## EXERCISE INSTRUCTIONS
A faithful copy is needed. Set down all of the data below exactly.

─── DATASET SECTION ───

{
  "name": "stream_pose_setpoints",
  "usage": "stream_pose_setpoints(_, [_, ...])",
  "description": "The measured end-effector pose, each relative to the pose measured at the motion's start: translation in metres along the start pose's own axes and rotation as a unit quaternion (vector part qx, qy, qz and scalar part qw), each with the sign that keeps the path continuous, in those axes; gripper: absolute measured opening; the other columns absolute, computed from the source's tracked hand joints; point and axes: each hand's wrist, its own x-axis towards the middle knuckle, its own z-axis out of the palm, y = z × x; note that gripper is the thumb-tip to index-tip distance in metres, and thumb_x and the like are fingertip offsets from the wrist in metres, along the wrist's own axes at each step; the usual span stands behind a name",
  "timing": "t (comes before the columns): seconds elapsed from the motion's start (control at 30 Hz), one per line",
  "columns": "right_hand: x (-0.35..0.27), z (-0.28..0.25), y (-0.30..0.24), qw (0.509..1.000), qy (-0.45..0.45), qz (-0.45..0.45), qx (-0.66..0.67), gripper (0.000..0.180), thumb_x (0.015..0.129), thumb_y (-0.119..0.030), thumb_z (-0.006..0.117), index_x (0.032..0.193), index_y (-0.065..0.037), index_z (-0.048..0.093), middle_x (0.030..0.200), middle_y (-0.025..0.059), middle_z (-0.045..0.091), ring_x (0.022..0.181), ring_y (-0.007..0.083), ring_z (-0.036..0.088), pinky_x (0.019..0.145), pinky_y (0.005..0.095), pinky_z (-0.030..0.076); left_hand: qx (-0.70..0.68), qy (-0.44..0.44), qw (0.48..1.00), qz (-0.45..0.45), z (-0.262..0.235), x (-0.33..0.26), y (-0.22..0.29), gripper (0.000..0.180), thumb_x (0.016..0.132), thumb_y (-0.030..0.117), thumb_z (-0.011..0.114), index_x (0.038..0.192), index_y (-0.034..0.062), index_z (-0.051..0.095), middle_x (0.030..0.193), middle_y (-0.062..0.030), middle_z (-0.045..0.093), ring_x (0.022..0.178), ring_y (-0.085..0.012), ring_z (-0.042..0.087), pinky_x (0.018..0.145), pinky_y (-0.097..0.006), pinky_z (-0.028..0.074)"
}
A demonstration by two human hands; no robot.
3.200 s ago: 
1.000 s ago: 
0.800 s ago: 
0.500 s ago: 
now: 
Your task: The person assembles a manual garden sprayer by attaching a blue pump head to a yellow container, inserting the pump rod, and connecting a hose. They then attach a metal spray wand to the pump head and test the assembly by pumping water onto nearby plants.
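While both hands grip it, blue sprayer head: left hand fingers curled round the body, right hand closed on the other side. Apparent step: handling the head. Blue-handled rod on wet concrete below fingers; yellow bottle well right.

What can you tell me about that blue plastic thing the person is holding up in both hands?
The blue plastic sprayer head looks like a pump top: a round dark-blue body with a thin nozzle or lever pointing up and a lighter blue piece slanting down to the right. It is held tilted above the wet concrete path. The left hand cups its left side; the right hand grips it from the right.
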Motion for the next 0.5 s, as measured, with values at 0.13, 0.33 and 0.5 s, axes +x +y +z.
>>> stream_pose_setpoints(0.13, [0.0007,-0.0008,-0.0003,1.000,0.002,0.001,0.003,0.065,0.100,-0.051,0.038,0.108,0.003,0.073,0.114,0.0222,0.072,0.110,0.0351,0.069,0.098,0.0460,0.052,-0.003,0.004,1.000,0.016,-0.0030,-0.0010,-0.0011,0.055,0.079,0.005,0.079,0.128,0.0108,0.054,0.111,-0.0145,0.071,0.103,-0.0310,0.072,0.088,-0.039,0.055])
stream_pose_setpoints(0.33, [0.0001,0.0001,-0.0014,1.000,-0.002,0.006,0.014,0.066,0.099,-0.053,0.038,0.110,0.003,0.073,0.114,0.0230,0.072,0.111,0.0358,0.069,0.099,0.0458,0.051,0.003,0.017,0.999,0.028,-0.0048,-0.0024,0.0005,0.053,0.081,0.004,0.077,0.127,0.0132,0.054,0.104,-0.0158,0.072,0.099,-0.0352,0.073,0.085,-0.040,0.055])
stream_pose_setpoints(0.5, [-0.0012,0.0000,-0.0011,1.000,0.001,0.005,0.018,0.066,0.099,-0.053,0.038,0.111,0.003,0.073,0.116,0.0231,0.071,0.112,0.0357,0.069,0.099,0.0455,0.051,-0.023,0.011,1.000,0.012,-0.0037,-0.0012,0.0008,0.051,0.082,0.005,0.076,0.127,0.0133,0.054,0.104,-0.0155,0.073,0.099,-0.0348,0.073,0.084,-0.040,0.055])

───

## EXPECTED ANSWER
{
  "name": "stream_pose_setpoints",
  "usage": "stream_pose_setpoints(_, [_, ...])",
  "description": "The measured end-effector pose, each relative to the pose measured at the motion's start: translation in metres along the start pose's own axes and rotation as a unit quaternion (vector part qx, qy, qz and scalar part qw), each with the sign that keeps the path continuous, in those axes; gripper: absolute measured opening; the other columns absolute, computed from the source's tracked hand joints; point and axes: each hand's wrist, its own x-axis towards the middle knuckle, its own z-axis out of the palm, y = z × x; note that gripper is the thumb-tip to index-tip distance in metres, and thumb_x and the like are fingertip offsets from the wrist in metres, along the wrist's own axes at each step; the usual span stands behind a name",
  "timing": "t (comes before the columns): seconds elapsed from the motion's start (control at 30 Hz), one per line",
  "columns": "right_hand: x (-0.35..0.27), z (-0.28..0.25), y (-0.30..0.24), qw (0.509..1.000), qy (-0.45..0.45), qz (-0.45..0.45), qx (-0.66..0.67), gripper (0.000..0.180), thumb_x (0.015..0.129), thumb_y (-0.119..0.030), thumb_z (-0.006..0.117), index_x (0.032..0.193), index_y (-0.065..0.037), index_z (-0.048..0.093), middle_x (0.030..0.200), middle_y (-0.025..0.059), middle_z (-0.045..0.091), ring_x (0.022..0.181), ring_y (-0.007..0.083), ring_z (-0.036..0.088), pinky_x (0.019..0.145), pinky_y (0.005..0.095), pinky_z (-0.030..0.076); left_hand: qx (-0.70..0.68), qy (-0.44..0.44), qw (0.48..1.00), qz (-0.45..0.45), z (-0.262..0.235), x (-0.33..0.26), y (-0.22..0.29), gripper (0.000..0.180), thumb_x (0.016..0.132), thumb_y (-0.030..0.117), thumb_z (-0.011..0.114), index_x (0.038..0.192), index_y (-0.034..0.062), index_z (-0.051..0.095), middle_x (0.030..0.193), middle_y (-0.062..0.030), middle_z (-0.045..0.093), ring_x (0.022..0.178), ring_y (-0.085..0.012), ring_z (-0.042..0.087), pinky_x (0.018..0.145), pinky_y (-0.097..0.006), pinky_z (-0.028..0.074)"
}
A demonstration by two human hands; no robot.
3.200 s ago: 
1.000 s ago: 
0.800 s ago: 
0.500 s ago: 
now: 
Your task: The person assembles a manual garden sprayer by attaching a blue pump head to a yellow container, inserting the pump rod, and connecting a hose. They then attach a metal spray wand to the pump head and test the assembly by pumping water onto nearby plants.
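While both hands grip it, blue sprayer head: left hand fingers curled round the body, right hand closed on the other side. Apparent step: handling the head. Blue-handled rod on wet concrete below fingers; yellow bottle well right.

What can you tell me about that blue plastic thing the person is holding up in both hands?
The blue plastic sprayer head looks like a pump top: a round dark-blue body with a thin nozzle or lever pointing up and a lighter blue piece slanting down to the right. It is held tilted above the wet concrete path. The left hand cups its left side; the right hand grips it from the right.
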Motion for the next 0.5 s, as measured, with values at 0.13, 0.33 and 0.5 s, axes +x +y +z.
>>> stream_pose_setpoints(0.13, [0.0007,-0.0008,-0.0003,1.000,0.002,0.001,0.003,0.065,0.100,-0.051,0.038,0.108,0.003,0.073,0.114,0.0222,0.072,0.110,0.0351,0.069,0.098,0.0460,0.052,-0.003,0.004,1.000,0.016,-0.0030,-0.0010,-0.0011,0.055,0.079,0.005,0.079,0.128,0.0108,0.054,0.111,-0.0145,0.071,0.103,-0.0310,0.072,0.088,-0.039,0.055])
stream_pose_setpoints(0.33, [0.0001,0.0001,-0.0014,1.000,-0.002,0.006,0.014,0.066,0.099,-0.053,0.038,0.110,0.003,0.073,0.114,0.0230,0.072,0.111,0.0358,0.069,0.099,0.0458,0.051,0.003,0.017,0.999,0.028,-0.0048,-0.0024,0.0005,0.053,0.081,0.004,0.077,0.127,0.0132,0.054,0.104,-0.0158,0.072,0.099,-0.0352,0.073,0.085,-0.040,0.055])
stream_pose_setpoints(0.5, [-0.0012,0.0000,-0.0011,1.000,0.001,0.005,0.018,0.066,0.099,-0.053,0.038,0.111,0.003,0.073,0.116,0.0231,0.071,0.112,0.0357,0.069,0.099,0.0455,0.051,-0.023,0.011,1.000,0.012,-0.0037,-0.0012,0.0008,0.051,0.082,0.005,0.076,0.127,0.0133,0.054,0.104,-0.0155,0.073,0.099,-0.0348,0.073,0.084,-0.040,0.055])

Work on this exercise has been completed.